## ACTIVITY
Each line of the listing that includes the string "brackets" is to be identified and copied.

## MATERIAL PROVIDED
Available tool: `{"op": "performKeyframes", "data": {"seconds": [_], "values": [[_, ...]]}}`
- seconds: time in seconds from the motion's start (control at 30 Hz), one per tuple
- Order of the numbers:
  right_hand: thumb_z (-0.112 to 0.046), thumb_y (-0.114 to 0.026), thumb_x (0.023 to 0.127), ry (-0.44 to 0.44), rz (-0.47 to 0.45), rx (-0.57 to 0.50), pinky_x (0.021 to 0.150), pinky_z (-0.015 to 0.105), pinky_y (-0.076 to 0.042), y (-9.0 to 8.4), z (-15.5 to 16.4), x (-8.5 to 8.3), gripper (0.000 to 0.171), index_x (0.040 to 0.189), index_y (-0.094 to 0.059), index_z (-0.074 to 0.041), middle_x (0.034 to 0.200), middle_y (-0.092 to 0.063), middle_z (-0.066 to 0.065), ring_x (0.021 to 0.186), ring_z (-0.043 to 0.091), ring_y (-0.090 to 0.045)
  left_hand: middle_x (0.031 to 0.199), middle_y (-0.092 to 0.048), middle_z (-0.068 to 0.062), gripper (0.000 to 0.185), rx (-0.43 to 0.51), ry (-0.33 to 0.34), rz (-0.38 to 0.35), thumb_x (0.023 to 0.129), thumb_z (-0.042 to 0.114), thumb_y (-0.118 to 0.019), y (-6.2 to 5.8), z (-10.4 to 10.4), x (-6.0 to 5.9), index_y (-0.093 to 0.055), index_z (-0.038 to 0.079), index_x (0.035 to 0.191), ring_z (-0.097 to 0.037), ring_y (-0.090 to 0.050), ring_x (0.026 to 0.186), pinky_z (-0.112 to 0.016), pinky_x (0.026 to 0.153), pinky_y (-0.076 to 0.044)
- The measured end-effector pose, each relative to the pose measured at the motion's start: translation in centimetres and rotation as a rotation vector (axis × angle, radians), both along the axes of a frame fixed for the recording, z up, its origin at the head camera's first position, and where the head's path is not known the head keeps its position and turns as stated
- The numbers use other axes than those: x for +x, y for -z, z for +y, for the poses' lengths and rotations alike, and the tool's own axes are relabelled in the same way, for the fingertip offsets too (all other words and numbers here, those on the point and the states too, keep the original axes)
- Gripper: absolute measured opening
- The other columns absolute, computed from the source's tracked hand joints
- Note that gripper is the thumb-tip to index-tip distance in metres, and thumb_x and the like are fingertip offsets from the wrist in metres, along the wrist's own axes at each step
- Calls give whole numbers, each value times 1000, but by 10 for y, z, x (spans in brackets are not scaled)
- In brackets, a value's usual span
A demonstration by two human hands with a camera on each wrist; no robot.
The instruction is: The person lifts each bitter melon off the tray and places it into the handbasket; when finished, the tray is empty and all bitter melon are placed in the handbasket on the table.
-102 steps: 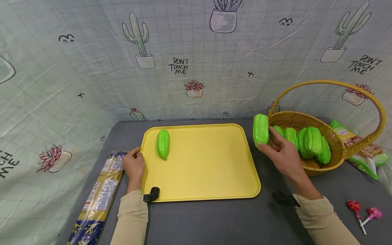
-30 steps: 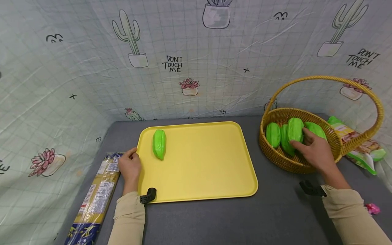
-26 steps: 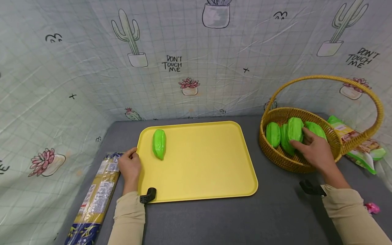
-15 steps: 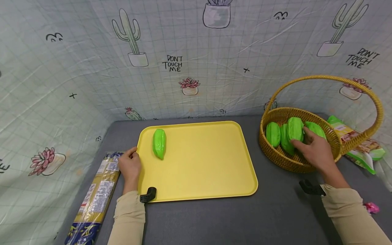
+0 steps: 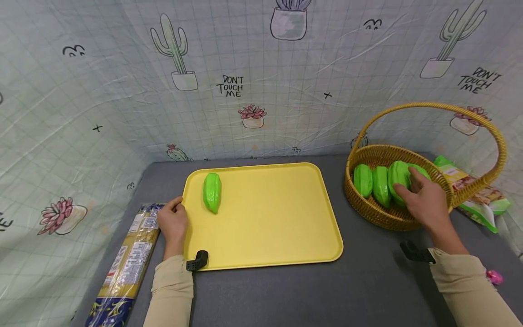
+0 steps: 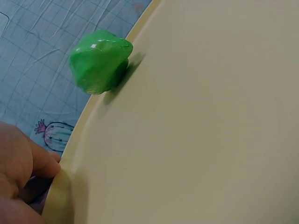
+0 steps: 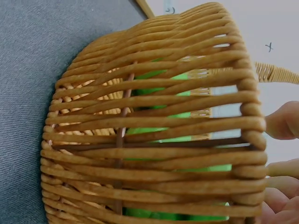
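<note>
In the head view my left hand (image 5: 173,221) grips the left rim of a yellow tray (image 5: 282,218), its fingertips right at the edge. One green ribbed star fruit (image 5: 212,192) lies near the tray's back left corner; the left wrist view shows this star fruit (image 6: 98,63) close to the rim. My right hand (image 5: 429,202) reaches into a wicker basket (image 5: 380,220) and holds a star fruit (image 5: 396,179) between thumb and fingers. Several star fruits stand side by side there, partly covered by this hand. In the right wrist view the weave hides most of the fruit.
A tall basket handle (image 5: 435,105) arches over the right hand. Left of the tray lies a long plastic-wrapped package (image 5: 136,254). A green snack bag (image 5: 476,190) sits behind the basket, and a pink lollipop (image 5: 494,277) shows by the right sleeve.
The right hand first carried a star fruit between tray and basket, then moved right into the basket. In the last half second its star fruit shifted slightly right and down. The left hand stayed.
</note>
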State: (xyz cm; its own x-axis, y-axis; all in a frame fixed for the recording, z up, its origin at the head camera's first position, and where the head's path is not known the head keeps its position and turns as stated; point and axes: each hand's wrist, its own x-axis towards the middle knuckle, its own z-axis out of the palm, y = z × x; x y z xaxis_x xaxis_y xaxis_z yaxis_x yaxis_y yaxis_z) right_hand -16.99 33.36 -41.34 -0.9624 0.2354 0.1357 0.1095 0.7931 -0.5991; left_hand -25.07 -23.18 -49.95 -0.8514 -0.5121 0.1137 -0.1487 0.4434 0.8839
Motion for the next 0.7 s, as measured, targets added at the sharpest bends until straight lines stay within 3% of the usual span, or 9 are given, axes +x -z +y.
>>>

## FINAL ANSWER
- Calls give whole numbers, each value times 1000, but by 10 for y, z, x (spans in brackets are not scaled)
- In brackets, a value's usual span

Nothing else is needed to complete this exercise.